*What you should do*. Reproduce the full listing that follows, matching it exactly.

*Collected data*.
[Start of Attachment]
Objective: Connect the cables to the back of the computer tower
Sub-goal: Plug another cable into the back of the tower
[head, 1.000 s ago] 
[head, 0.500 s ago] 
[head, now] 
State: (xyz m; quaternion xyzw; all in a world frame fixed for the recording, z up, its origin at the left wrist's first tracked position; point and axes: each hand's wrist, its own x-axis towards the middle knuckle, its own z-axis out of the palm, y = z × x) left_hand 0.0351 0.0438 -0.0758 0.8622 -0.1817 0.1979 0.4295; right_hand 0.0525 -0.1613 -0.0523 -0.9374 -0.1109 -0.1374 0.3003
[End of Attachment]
*Exercise output*.
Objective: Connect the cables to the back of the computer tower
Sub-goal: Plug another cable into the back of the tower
[head, 1.000 s ago] 
[head, 0.500 s ago] 
[head, now] 
State: (xyz m; quaternion xyzw; all in a world frame fixed for the recording, z up, its origin at the left wrist's first tracked position; point and axes: each hand's wrist, its own x-axis towards the middle knuckle, its own z-axis out of the palm, y = z × x) left_hand 0.0351 0.0438 -0.0758 0.8622 -0.1817 0.1979 0.4295; right_hand 0.0525 -0.1613 -0.0523 -0.9374 -0.1109 -0.1374 0.3003

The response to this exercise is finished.